[Start of section]

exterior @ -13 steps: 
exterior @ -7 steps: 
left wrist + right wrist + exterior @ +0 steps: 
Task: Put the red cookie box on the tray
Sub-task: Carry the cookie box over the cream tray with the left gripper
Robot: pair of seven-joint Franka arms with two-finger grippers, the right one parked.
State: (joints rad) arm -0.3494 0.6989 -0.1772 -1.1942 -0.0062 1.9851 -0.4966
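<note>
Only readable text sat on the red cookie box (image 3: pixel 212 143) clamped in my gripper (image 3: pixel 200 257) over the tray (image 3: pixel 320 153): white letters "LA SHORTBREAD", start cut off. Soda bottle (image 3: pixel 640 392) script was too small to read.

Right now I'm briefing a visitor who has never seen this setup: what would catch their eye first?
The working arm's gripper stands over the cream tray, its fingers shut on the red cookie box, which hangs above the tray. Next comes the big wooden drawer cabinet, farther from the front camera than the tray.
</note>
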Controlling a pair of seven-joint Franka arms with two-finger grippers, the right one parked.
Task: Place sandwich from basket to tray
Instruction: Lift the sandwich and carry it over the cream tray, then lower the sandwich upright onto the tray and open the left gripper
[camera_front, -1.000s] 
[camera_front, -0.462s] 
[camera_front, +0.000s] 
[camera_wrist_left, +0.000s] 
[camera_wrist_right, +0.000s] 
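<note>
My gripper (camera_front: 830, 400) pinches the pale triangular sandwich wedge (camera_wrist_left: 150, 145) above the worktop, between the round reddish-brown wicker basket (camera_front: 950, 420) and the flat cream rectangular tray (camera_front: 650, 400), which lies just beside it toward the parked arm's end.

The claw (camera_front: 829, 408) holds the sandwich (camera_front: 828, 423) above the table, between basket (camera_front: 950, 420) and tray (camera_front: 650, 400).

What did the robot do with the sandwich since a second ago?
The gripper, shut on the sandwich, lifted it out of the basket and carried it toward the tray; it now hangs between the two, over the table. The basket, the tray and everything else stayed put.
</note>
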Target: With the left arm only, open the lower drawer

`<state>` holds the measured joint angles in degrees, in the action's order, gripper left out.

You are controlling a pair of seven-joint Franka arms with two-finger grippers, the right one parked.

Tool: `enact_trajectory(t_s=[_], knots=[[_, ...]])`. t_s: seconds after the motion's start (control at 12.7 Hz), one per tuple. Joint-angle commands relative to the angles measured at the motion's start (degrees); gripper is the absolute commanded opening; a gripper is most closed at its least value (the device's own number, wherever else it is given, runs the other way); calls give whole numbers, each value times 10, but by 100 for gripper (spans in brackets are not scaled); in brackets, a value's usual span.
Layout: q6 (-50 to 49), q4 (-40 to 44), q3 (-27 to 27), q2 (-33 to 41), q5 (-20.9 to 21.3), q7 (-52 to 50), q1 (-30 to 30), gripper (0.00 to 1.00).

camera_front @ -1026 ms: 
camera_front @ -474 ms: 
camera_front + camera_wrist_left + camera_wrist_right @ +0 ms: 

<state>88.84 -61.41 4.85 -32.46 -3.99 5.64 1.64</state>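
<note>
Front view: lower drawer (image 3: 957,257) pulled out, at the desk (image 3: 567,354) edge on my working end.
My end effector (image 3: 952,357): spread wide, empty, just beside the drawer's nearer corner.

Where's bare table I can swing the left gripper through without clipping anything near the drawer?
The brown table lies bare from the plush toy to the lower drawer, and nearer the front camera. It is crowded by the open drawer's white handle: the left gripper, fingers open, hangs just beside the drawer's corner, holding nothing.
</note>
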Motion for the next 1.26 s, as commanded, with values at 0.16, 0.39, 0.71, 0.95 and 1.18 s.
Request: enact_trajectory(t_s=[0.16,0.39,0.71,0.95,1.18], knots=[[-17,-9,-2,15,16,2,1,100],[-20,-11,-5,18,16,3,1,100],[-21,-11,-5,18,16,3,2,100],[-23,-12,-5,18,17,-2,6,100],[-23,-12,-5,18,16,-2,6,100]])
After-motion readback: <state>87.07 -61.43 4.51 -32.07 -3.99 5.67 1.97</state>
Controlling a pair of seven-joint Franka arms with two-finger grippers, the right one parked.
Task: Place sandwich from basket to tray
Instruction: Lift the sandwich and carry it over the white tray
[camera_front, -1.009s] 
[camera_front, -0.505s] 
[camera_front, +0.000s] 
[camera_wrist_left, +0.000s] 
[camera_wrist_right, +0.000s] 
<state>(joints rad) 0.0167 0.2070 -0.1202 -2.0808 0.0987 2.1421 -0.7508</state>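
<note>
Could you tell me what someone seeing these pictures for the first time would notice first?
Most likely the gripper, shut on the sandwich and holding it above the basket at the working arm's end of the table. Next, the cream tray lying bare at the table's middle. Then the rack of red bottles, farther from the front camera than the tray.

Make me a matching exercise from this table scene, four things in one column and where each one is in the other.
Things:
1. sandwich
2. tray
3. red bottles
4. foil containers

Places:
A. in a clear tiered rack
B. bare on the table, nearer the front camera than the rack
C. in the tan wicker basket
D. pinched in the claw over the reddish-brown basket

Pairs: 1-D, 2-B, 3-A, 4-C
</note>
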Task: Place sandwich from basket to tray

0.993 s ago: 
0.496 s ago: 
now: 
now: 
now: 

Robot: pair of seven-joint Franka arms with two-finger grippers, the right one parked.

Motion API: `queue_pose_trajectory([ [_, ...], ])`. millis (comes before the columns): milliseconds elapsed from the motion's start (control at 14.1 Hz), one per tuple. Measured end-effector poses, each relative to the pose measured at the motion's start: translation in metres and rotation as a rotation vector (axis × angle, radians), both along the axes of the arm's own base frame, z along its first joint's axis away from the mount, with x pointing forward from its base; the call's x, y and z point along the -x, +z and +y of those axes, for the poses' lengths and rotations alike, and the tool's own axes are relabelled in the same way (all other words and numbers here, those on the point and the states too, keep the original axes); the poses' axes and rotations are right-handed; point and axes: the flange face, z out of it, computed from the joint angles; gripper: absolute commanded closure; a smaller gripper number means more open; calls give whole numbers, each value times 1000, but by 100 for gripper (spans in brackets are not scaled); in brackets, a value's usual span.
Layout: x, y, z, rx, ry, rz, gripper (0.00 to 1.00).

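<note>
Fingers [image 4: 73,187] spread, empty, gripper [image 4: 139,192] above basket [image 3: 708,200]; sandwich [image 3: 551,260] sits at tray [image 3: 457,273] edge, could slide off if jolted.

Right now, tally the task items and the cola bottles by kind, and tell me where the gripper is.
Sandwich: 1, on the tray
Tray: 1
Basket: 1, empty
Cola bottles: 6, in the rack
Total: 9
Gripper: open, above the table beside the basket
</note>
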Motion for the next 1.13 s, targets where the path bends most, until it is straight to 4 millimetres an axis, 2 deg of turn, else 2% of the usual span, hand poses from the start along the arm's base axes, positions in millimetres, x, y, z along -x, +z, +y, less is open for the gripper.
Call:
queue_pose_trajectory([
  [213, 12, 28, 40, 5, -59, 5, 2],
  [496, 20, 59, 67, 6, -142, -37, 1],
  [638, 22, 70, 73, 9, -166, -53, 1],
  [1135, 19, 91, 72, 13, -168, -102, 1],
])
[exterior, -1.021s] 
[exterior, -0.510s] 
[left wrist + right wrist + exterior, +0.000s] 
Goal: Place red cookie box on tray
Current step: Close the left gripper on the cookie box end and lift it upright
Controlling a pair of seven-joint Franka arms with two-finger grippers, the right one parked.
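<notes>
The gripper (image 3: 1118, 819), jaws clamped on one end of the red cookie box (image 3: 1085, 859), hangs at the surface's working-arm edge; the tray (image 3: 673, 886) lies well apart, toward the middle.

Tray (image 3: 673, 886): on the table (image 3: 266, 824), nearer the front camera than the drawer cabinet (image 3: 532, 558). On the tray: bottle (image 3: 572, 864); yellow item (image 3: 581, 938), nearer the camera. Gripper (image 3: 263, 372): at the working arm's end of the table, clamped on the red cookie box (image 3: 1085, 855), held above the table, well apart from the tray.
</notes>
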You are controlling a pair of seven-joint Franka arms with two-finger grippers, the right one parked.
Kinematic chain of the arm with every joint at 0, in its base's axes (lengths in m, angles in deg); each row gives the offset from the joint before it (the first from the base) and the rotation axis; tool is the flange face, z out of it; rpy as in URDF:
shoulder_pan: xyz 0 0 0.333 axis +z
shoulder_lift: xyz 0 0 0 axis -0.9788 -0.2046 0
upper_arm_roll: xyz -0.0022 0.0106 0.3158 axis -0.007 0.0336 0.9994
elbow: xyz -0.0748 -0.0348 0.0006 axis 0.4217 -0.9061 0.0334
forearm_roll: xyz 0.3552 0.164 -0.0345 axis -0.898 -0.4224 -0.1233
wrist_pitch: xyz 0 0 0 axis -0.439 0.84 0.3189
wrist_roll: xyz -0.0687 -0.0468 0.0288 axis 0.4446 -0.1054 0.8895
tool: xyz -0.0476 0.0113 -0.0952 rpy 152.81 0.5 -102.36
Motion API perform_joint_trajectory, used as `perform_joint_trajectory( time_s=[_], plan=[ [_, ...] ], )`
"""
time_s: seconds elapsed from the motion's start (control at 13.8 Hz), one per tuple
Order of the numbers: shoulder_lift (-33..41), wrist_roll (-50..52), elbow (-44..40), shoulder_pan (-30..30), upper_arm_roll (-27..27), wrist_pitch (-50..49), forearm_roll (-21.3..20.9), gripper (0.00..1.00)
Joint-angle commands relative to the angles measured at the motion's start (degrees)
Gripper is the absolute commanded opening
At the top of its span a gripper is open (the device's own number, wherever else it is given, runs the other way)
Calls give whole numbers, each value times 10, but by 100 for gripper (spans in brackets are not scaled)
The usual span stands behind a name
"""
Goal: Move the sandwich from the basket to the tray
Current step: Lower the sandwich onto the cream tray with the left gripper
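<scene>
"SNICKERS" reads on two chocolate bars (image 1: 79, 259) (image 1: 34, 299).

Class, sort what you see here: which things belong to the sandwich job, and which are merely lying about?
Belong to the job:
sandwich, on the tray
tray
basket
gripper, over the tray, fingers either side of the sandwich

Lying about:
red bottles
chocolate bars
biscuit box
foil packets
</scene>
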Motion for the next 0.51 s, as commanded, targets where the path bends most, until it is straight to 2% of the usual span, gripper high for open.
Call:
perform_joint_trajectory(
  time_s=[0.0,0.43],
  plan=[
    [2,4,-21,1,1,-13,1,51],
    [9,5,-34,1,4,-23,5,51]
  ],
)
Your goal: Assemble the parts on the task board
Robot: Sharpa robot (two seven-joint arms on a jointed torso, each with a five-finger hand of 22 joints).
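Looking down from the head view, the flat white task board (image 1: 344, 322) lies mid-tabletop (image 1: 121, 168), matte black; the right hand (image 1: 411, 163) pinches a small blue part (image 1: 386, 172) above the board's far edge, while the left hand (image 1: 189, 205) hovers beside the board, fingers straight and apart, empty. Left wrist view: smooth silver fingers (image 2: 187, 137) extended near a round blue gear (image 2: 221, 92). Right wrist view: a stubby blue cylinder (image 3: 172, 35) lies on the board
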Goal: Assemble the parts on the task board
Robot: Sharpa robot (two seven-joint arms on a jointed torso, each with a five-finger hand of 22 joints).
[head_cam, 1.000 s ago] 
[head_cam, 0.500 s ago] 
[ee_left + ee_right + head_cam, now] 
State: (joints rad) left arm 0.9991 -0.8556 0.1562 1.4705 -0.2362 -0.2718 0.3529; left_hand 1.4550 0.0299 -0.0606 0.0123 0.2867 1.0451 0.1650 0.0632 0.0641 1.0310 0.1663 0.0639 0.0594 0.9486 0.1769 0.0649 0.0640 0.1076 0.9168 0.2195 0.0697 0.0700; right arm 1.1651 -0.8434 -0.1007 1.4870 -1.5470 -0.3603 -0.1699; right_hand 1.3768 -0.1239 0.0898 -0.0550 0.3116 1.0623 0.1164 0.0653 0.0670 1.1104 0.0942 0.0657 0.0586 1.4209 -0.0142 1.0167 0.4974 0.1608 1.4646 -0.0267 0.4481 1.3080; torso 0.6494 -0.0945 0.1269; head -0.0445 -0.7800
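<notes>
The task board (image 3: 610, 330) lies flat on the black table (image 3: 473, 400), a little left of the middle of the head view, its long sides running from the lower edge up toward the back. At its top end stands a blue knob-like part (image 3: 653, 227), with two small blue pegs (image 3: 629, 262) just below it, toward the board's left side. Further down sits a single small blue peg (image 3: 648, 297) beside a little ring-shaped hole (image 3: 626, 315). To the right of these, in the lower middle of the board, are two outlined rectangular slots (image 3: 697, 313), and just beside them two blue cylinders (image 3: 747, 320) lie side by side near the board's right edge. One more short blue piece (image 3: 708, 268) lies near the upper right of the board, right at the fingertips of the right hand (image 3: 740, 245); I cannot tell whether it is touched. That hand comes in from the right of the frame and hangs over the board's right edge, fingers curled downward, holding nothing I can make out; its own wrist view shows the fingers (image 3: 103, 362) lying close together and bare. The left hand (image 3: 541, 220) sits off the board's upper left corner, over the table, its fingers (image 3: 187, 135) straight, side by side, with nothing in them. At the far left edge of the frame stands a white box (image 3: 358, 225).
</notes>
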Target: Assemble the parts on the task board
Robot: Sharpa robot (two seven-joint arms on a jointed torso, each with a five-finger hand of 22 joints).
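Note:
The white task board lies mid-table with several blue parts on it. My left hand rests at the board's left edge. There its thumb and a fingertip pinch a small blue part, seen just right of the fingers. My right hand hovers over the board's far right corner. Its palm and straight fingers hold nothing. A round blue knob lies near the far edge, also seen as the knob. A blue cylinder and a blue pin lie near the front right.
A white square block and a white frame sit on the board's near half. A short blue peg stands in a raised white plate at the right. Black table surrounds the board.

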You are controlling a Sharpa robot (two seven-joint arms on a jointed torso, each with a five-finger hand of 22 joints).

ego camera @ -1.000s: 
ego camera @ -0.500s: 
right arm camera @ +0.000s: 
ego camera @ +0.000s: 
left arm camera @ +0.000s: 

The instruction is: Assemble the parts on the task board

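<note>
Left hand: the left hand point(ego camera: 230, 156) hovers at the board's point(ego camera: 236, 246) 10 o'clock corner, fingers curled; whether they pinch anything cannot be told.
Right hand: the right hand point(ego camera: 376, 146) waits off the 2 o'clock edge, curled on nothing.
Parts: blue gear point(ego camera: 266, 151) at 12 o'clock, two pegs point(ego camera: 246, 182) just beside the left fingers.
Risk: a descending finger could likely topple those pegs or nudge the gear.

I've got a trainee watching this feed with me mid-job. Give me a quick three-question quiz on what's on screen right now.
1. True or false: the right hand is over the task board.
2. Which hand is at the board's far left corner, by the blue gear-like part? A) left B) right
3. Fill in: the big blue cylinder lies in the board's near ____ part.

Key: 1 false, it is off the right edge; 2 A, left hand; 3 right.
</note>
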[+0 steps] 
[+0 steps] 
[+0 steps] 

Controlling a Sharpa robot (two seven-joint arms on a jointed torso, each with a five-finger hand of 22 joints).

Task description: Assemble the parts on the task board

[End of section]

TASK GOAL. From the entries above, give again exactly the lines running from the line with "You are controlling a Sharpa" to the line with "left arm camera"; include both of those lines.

RESPONSE TO THE EXERCISE.
You are controlling a Sharpa robot (two seven-joint arms on a jointed torso, each with a five-finger hand of 22 joints).

ego camera @ -1.000s: 
ego camera @ -0.500s: 
right arm camera @ +0.000s: 
ego camera @ +0.000s: 
left arm camera @ +0.000s: 

Nothing else is needed for the answer.